To produce a curve that can be used to relate calendar years to radiocarbon years, a sequence of securely-dated samples is needed, which can be tested to determine their radiocarbon age. Dendrochronology, or the study of tree rings, led to the first such sequence: tree rings from individual pieces of wood show characteristic sequences of rings that vary in thickness due to environmental factors such as the amount of rainfall in a given year. Those factors affect all trees in an area and so examining tree-ring sequences from old wood allows the identification of overlapping sequences. In that way, an uninterrupted sequence of tree rings can be extended far into the past. The first such published sequence, based on bristlecone pine tree rings, was created in the 1960s by Wesley Ferguson. Hans Suess made radiocarbon measurements on the bristlecone pine tree rings to publish the first calibration curve for radiocarbon dating in 1967. The curve showed two types of variation from the straight line: a long-term fluctuation with a period of about 9,000 years, and a shorter-term variation, often referred to as "wiggles", with a period of decades. Suess said that he drew the line showing the wiggles by "cosmic schwung", or freehand. It was unclear for some time whether the wiggles were real or not, but they are now well-established.
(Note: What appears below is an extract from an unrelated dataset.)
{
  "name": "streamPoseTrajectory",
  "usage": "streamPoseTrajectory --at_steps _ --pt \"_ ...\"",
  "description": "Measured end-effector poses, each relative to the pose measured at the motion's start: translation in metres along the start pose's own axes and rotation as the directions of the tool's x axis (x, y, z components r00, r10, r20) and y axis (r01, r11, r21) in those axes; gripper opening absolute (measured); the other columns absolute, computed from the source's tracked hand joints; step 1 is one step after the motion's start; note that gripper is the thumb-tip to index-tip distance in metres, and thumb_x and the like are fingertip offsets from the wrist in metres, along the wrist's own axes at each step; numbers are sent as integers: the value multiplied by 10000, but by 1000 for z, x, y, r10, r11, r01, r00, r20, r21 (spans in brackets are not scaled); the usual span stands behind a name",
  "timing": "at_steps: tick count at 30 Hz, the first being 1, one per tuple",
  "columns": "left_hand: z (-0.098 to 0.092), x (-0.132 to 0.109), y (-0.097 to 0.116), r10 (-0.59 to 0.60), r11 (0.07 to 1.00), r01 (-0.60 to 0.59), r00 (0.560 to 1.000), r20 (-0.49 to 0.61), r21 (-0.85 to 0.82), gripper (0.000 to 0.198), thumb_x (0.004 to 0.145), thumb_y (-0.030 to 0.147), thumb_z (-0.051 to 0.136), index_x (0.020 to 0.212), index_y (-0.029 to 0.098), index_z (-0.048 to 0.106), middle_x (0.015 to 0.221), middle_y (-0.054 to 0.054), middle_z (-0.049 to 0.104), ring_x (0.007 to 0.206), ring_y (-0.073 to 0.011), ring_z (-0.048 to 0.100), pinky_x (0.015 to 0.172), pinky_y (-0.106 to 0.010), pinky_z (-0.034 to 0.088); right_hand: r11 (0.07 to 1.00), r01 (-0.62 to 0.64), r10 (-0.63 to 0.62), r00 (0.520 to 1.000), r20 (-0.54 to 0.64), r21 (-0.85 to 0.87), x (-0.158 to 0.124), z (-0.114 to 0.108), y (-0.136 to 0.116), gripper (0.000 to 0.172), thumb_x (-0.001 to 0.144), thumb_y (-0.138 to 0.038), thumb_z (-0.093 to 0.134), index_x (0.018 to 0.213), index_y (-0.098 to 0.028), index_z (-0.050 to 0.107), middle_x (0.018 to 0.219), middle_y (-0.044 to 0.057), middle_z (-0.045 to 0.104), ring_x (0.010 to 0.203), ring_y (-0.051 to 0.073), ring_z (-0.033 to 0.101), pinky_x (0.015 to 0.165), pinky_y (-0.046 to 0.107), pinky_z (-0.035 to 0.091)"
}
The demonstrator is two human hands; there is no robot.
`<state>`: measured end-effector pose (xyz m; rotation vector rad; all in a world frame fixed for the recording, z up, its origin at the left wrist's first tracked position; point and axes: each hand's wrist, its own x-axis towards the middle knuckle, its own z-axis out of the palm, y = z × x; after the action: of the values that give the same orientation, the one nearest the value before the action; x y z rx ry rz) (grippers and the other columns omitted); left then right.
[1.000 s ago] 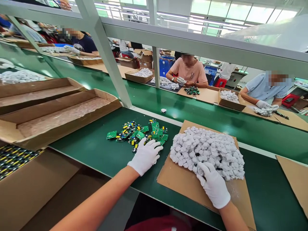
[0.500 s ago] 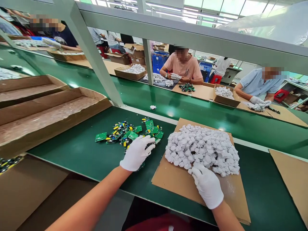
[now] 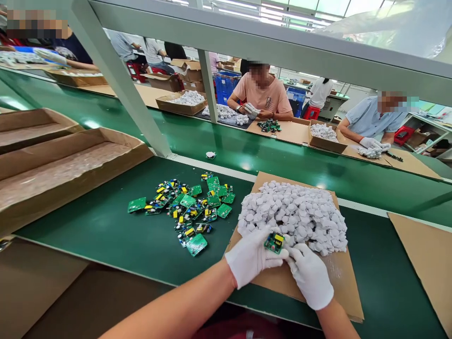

The calibration method also assumes that the temporal variation in ^{14}C level is global, such that a small number of samples from a specific year are sufficient for calibration, which was experimentally verified in the 1980s.

Over the next 30 years, many calibration curves were published by using a variety of methods and statistical approaches. They were superseded by the INTCAL series of curves, beginning with INTCAL98, published in 1998, and updated in 2004, 2009, 2013 and 2020. The improvements to these curves are based on new data gathered from tree rings, varves, coral, and other studies. Significant additions to the datasets used for INTCAL13 include non-varved marine foraminifera data, and U-Th dated speleothems. The INTCAL13 data includes separate curves for the Northern and Southern Hemispheres, as they differ systematically because of the hemisphere effect. There is also a separate marine calibration curve, as radiocarbon concentrations differ between the ocean and atmosphere. The calibration curve for the southern hemisphere is known as the SHCal as opposed to the IntCal for the northern hemisphere; the most recent version was published in 2020. There is also a curve for the period after 1955, where radiocarbon levels were artificially inflated due to atomic bomb testing, varying with latitude, known as Bomb Cal.

== Methods ==

===Probabilistic===

The output of CALIB for input values of 1260-1280 BP, using the northern hemisphere INTCAL13 curve

Modern methods of calibration take the original normal distribution of radiocarbon age ranges and use it to generate a histogram showing the relative probabilities for calendar ages. This has to be done by numerical methods rather than by a formula because the calibration curve is not describable as a formula. Programs to perform these calculations include OxCal and CALIB. These can be accessed online; they allow the user to enter a date range at one standard deviation confidence for the radiocarbon ages, select a calibration curve, and produce probabilistic output both as tabular data and in graphical form.
In the example CALIB output shown at left, the input data is 1270 BP, with a standard deviation of 10 radiocarbon years. The curve selected is the northern hemisphere INTCAL13 curve, part of which is shown in the output; the vertical width of the curve corresponds to the width of the standard error in the calibration curve at that point. A normal distribution is shown at left; this is the input data, in radiocarbon years. The central darker part of the normal curve is the range within one standard deviation of the mean; the lighter grey area shows the range within two standard deviations of the mean. The output is along the bottom axis; it is a trimodal graph, with peaks at around 710 AD, 740 AD, and 760 AD. Again, the 1σ confidence ranges are in dark grey, and the 2σ confidence ranges are in light grey.

=== Intercept ===
Before the widespread availability of personal computers made probabilistic calibration practical, a simpler "intercept" method was used.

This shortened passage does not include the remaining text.